In 2018, Michigan State University agreed to pay $500 million to settle claims from more than 300 women and girls who said they were assaulted by sports doctor Larry Nassar.
That settlement was considered the largest at the time, far surpassing the $100 million-plus paid by Penn State University to settle claims by at least 35 people who accused assistant football coach Jerry Sandusky of sexual abuse.
Separately, USC earlier agreed to pay $215 million to settle a class-action lawsuit that applies to about 18,000 women who were patients of Tyndall’s.
The individual payouts to those victims range from $2,500 to $250,000, and were given regardless of whether the women formally accused Tyndall of harassment or assault. The final payouts are expected to be issued this month.
Allegations against Tyndall first surfaced in 2018 in an investigation by the Los Angeles Times, which revealed that the doctor had been the subject of complaints of sexual misconduct at USC dating back to the 1990s.

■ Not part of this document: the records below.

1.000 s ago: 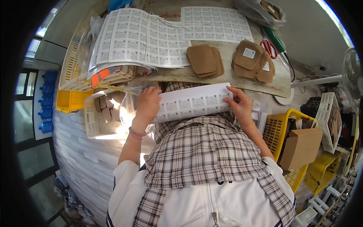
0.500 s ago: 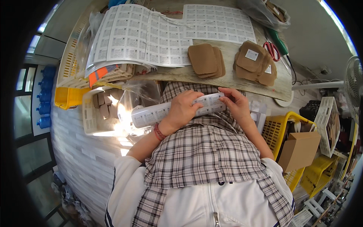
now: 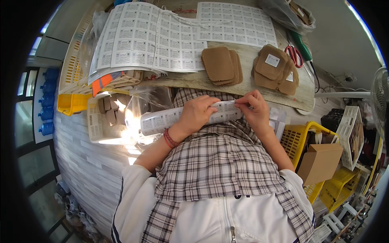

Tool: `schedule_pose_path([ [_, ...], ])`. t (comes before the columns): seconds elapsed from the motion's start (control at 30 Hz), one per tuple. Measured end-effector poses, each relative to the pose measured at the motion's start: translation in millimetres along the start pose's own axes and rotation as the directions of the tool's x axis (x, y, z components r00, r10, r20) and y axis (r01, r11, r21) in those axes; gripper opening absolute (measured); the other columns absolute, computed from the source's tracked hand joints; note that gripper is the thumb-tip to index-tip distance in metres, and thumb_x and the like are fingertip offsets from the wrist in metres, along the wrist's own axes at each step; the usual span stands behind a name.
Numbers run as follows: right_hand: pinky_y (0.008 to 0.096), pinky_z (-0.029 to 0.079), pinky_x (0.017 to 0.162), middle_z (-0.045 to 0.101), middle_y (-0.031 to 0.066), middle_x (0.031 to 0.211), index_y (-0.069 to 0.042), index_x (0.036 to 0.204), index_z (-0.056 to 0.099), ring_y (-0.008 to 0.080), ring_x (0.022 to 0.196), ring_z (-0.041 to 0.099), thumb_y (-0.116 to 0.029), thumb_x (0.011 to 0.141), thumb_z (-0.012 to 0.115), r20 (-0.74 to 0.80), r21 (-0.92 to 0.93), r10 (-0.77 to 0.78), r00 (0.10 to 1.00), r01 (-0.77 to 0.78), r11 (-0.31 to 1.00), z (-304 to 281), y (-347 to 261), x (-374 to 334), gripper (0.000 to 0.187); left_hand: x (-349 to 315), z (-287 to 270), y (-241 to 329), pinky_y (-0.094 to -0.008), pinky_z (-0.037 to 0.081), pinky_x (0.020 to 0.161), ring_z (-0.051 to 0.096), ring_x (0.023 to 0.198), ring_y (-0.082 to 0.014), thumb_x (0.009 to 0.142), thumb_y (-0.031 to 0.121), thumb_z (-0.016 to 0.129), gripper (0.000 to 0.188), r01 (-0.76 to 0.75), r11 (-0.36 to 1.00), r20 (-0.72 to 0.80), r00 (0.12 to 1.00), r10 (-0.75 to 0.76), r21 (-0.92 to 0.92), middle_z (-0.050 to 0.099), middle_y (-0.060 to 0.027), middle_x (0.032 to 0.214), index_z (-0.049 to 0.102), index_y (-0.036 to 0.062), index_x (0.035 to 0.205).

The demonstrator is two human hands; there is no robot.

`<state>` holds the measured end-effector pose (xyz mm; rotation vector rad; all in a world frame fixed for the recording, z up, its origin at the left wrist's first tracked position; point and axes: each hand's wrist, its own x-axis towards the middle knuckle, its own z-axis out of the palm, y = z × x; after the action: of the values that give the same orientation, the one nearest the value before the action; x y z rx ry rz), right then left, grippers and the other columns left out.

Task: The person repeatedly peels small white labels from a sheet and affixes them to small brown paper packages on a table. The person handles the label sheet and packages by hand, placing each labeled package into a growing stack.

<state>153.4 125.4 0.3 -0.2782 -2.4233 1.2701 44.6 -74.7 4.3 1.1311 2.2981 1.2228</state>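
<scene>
A curved sheet of printed labels [image 3: 162,120] lies across my lap, over a plaid apron [image 3: 210,162]. Wrapped over its middle, my left hand [image 3: 198,114] grips it with the thumb on top. At the sheet's right end, the thumb and fingertips of my right hand [image 3: 253,107] are pinched together on its upper corner. Whether a single label is between those fingertips is too small to tell. On the table edge ahead sit a stack of brown pads [image 3: 219,65] and, to its right, a pile of brown pads [image 3: 275,67] with small white labels on some.
More label sheets [image 3: 137,38] cover the table [image 3: 178,79] at the far left. Red-handled scissors [image 3: 293,56] and a green-handled tool [image 3: 300,44] lie at the right. A white basket [image 3: 95,121] stands left; a yellow crate [image 3: 292,139] with a cardboard box [image 3: 320,162] stands right.
My right hand has turned and lifted slightly, its fingers drawing into a tighter pinch at the sheet's corner. The left hand keeps its hold. The view has shifted a little.
</scene>
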Motion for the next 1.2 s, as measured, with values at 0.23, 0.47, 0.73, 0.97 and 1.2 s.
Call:
schedule_pose_path([
  [0.23, 0.0324, 0.052, 0.066, 0.062, 0.0071, 0.092, -0.011, 0.085, 0.073, 0.0241, 0.081, 0.062, 0.003, 0.074, 0.075, -0.032, -0.134, -0.436, 0.9, 0.428, 0.894, 5, 3, -2, 0.018, 28, -18, -15, -0.0283, 0.05, 0.072, 0.065, 0.079, -0.0147, 0.085, 0.01, 0.069, 0.023, 0.348, 0.932, 0.32, 0.898, -0.302, -0.098, 0.071, -0.0092, 0.087, 0.071, 0.0015, 0.106],
  [0.47, 0.0274, 0.049, 0.08, 0.058, 0.007, 0.105, -0.006, 0.085, 0.068, 0.0186, 0.088, 0.059, 0.0, 0.08, 0.076, -0.021, 0.338, -0.14, 0.99, 0.138, 0.931, 2, -1, 15, 0.012, 43, -18, -30, -0.0283, 0.049, 0.071, 0.063, 0.075, -0.0141, 0.084, 0.01, 0.069, 0.017, 0.39, 0.894, 0.401, 0.872, -0.281, -0.219, 0.07, -0.0085, 0.081, 0.071, 0.0017, 0.099],
  [0.73, 0.0202, 0.044, 0.072, 0.062, -0.0032, 0.087, -0.003, 0.097, 0.063, 0.0035, 0.078, 0.053, -0.008, 0.095, 0.065, -0.006, 0.629, 0.274, 0.962, -0.209, 0.748, 19, 32, 104, 0.006, 49, -15, -23, -0.0471, 0.043, 0.099, 0.053, 0.123, -0.0376, 0.083, 0.011, 0.067, 0.013, -0.242, 0.93, -0.002, 0.968, 0.252, 0.276, 0.054, -0.022, 0.134, 0.063, -0.0007, 0.087],
  [0.97, 0.0236, 0.047, 0.069, 0.064, -0.0005, 0.084, -0.001, 0.094, 0.065, 0.0069, 0.076, 0.056, -0.011, 0.092, 0.069, 0.024, 0.438, 0.276, 0.961, -0.258, 0.861, 68, 75, 144, 0.011, 61, 3, -38, -0.0524, 0.031, 0.113, 0.04, 0.138, -0.0393, 0.082, 0.008, 0.066, 0.012, -0.234, 0.906, 0.085, 0.972, 0.218, 0.353, 0.048, -0.0248, 0.142, 0.061, -0.0021, 0.088],
  [1.2, 0.0255, 0.049, 0.07, 0.066, 0.0018, 0.082, -0.001, 0.094, 0.066, 0.009, 0.074, 0.058, -0.011, 0.09, 0.07, -0.017, 0.29, 0.28, 0.96, -0.263, 0.92, 74, 69, 145, 0.012, 60, 4, -43, -0.0529, 0.032, 0.113, 0.041, 0.137, -0.0388, 0.082, 0.007, 0.066, 0.012, -0.231, 0.915, 0.072, 0.973, 0.22, 0.33, 0.049, -0.0249, 0.141, 0.061, -0.0024, 0.088],
])
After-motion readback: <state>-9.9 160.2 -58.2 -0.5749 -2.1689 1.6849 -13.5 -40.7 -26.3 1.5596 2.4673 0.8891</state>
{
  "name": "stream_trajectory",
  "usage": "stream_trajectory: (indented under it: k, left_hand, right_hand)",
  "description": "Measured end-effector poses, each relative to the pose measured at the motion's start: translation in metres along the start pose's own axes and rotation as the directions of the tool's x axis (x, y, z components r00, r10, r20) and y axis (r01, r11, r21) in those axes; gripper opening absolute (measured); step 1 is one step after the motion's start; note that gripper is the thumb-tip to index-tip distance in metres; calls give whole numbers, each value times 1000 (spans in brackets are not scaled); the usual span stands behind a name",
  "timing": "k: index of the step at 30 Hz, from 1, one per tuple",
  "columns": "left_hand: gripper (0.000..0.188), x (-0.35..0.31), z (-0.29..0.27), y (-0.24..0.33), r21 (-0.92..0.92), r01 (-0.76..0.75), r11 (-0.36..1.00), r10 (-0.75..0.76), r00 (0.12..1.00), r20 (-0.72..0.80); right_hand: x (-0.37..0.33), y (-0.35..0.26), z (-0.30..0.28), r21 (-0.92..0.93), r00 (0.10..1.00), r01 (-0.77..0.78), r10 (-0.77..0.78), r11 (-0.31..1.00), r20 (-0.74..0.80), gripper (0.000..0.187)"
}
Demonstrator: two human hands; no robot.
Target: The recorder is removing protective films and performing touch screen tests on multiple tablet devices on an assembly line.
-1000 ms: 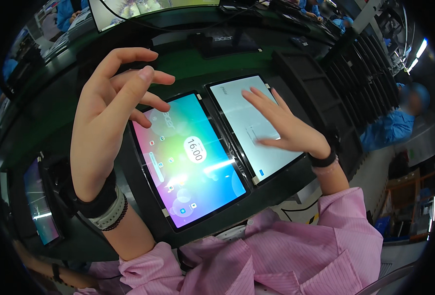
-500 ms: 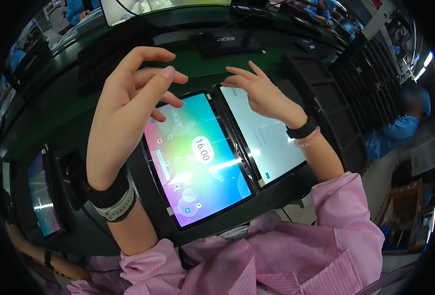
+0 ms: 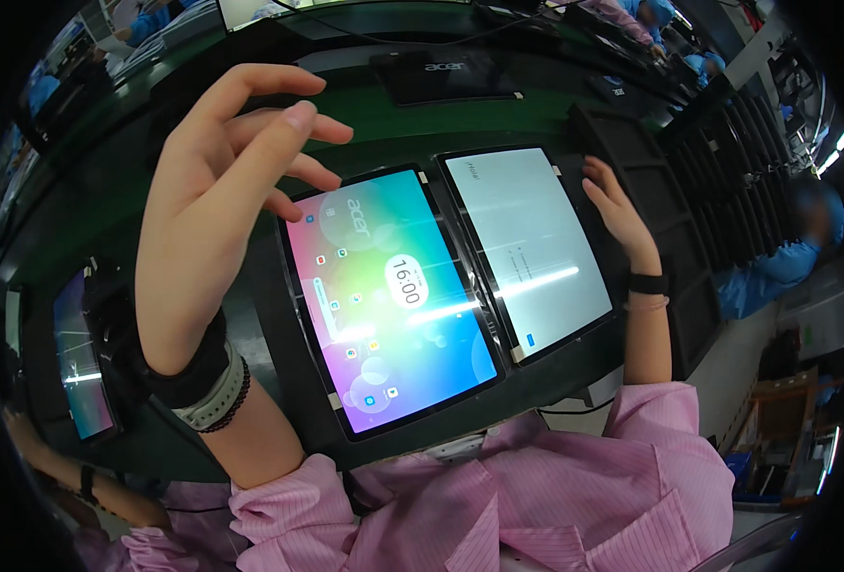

He wasn’t suspended until 2016, when a nurse reported him to a rape crisis center. He was able to quietly resign with a large payout the next year. Tyndall was fired by USC in 2017.
Tyndall surrendered his medical license in September 2019, records show.
Files released to The Los Angeles Times as part of a Freedom of Information request showed the college hired a firm to carry out an investigation in 2016.
The report found in part that Tyndall was targeting Asian women who didn’t have a good grasp of the English language and were unfamiliar with gynecology.
‘If the patients were young and Asian, they were more likely to have a pelvic exam completed,’ it said.
The report also stated the pelvic exams were outside the realm of standard medical practice, adding Tyndall had ‘dangerous opinions’ about breast exams.
It also found that he had been photographing patients’ genitals and using a lab in upstate New York to develop the images.